Activity.
Write out every record below exactly as it appears, omitting the pictures.

Segment Start: The data

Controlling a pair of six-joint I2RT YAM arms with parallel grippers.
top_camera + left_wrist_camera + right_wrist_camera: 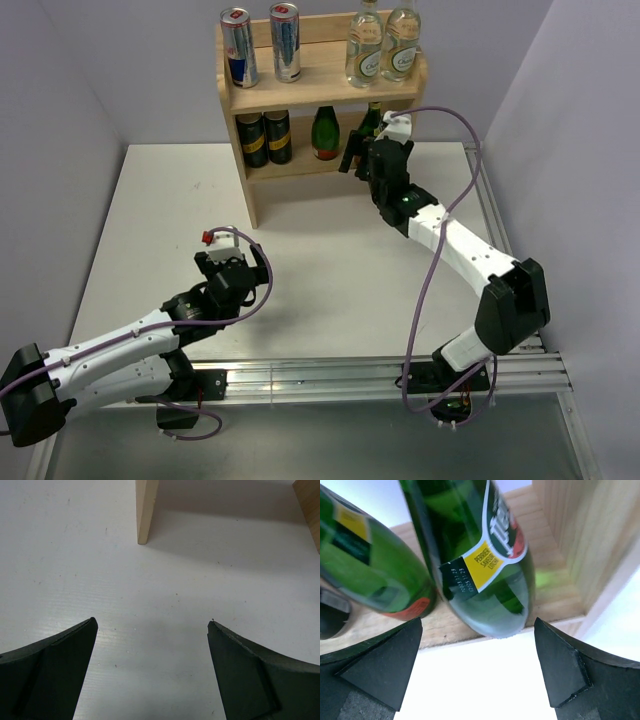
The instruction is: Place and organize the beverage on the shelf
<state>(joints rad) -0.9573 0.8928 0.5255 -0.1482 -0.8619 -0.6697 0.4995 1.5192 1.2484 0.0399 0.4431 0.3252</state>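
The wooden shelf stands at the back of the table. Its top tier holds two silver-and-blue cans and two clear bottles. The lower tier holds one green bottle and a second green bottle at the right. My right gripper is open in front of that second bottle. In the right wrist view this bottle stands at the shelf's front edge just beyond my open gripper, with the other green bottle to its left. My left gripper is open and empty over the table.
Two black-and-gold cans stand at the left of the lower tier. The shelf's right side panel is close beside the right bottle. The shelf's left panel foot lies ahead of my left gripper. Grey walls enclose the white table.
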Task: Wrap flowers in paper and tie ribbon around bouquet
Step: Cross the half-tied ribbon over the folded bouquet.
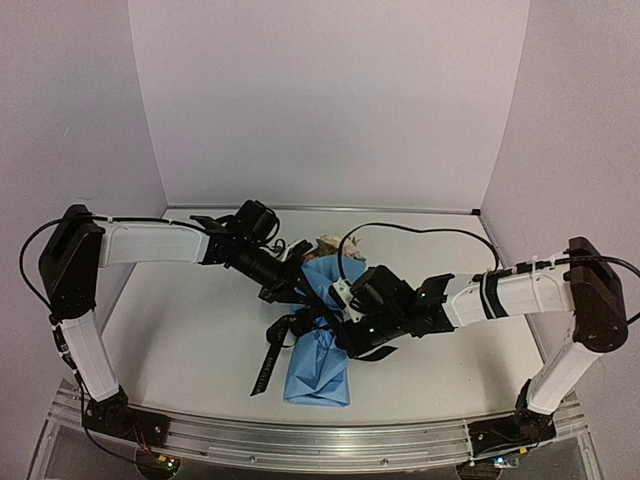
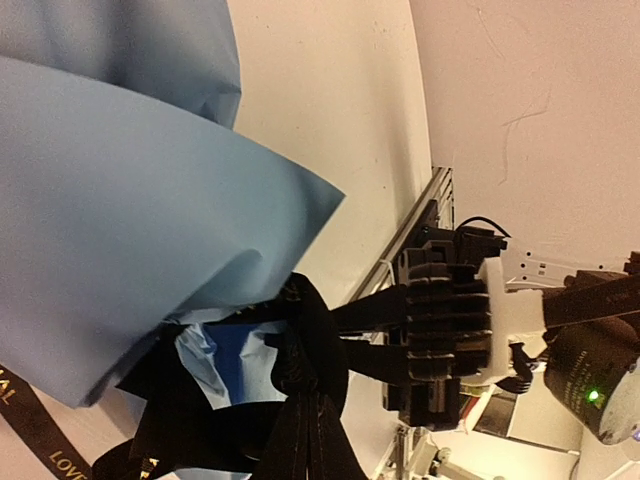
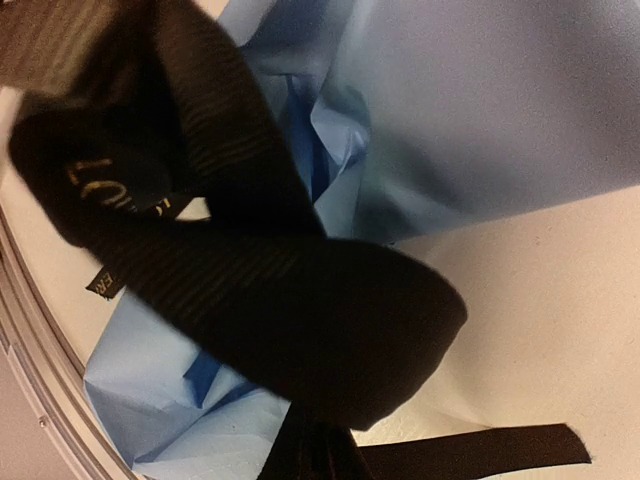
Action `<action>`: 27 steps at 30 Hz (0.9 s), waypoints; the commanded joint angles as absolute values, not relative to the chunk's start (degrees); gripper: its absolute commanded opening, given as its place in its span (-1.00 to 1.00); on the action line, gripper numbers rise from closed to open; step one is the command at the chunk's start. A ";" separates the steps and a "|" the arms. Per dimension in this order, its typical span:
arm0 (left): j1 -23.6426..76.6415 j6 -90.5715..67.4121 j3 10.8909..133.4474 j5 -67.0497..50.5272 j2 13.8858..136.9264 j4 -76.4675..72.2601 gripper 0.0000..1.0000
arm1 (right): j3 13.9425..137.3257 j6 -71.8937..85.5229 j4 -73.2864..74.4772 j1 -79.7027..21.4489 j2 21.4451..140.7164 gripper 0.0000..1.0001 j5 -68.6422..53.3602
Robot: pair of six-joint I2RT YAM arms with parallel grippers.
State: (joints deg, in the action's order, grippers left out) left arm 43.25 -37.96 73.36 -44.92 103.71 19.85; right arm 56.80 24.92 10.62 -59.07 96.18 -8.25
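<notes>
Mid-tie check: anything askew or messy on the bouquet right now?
The ribbon isn't snug: a loose tail trails onto the table left of the bouquet, and the paper is crumpled at the tie. No spill visible.

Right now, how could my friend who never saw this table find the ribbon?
Look at the white table and find the blue paper bouquet lying in its middle. The ribbon sits bunched at the bouquet's waist, with one tail trailing onto the table at its left. Unlike the round black cables nearby, it is flat and carries gold letters.
</notes>
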 commanded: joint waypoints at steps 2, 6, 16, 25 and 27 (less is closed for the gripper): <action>43.42 -48.00 71.16 -47.45 99.75 12.72 -1.00 | 55.72 21.89 13.81 -58.99 95.12 -1.00 -5.96; 43.59 -60.33 68.28 -47.01 99.27 0.65 -1.00 | 55.74 21.17 13.35 -58.90 95.76 -1.00 -5.47; 43.43 -78.52 66.41 -45.32 102.48 -17.54 -1.00 | 54.16 22.57 8.97 -58.91 95.39 -1.00 -1.69; 41.05 -83.16 62.19 -42.75 104.29 -23.60 -1.00 | 52.39 22.69 7.54 -58.39 94.12 -1.00 1.24; 40.96 -81.30 62.21 -42.06 104.63 -22.48 -1.00 | 52.07 22.69 7.47 -58.32 93.63 -1.00 2.01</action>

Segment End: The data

Answer.
Controlling a pair of six-joint I2RT YAM arms with parallel grippers.
top_camera + left_wrist_camera + right_wrist_camera: 
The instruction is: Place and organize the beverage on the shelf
<state>(joints rad) -0.9573 0.8928 0.5255 -0.1482 -0.8619 -0.6697 0.4995 1.5192 1.2484 0.0399 0.4431 0.3252</state>
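The wooden shelf stands at the back of the table. Its top tier holds two silver-and-blue cans and two clear bottles. The lower tier holds one green bottle and a second green bottle at the right. My right gripper is open in front of that second bottle. In the right wrist view this bottle stands at the shelf's front edge just beyond my open gripper, with the other green bottle to its left. My left gripper is open and empty over the table.
Two black-and-gold cans stand at the left of the lower tier. The shelf's right side panel is close beside the right bottle. The shelf's left panel foot lies ahead of my left gripper. Grey walls enclose the white table.
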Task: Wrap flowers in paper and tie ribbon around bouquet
Step: Cross the half-tied ribbon over the folded bouquet.
Action `<action>`: 27 steps at 30 Hz (0.9 s), waypoints; the commanded joint angles as absolute values, not relative to the chunk's start (degrees); gripper: its absolute commanded opening, given as its place in its span (-1.00 to 1.00); on the action line, gripper numbers rise from closed to open; step one is the command at the chunk's start. A ";" separates the steps and a "|" the arms. Per dimension in this order, its typical span:
arm0 (left): j1 -23.6426..76.6415 j6 -90.5715..67.4121 j3 10.8909..133.4474 j5 -67.0497..50.5272 j2 13.8858..136.9264 j4 -76.4675..72.2601 gripper 0.0000..1.0000
arm1 (right): j3 13.9425..137.3257 j6 -71.8937..85.5229 j4 -73.2864..74.4772 j1 -79.7027..21.4489 j2 21.4451..140.7164 gripper 0.0000..1.0001 j5 -68.6422..53.3602
Robot: pair of six-joint I2RT YAM arms with parallel grippers.
State: (joints deg, in the action's order, grippers left out) left arm 43.25 -37.96 73.36 -44.92 103.71 19.85; right arm 56.80 24.92 10.62 -59.07 96.18 -8.25
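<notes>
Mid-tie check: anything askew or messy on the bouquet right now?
The ribbon isn't snug: a loose tail trails onto the table left of the bouquet, and the paper is crumpled at the tie. No spill visible.

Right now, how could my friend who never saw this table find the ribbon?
Look at the white table and find the blue paper bouquet lying in its middle. The ribbon sits bunched at the bouquet's waist, with one tail trailing onto the table at its left. Unlike the round black cables nearby, it is flat and carries gold letters.
</notes>
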 commanded: joint waypoints at steps 2, 6, 16, 25 and 27 (less is closed for the gripper): <action>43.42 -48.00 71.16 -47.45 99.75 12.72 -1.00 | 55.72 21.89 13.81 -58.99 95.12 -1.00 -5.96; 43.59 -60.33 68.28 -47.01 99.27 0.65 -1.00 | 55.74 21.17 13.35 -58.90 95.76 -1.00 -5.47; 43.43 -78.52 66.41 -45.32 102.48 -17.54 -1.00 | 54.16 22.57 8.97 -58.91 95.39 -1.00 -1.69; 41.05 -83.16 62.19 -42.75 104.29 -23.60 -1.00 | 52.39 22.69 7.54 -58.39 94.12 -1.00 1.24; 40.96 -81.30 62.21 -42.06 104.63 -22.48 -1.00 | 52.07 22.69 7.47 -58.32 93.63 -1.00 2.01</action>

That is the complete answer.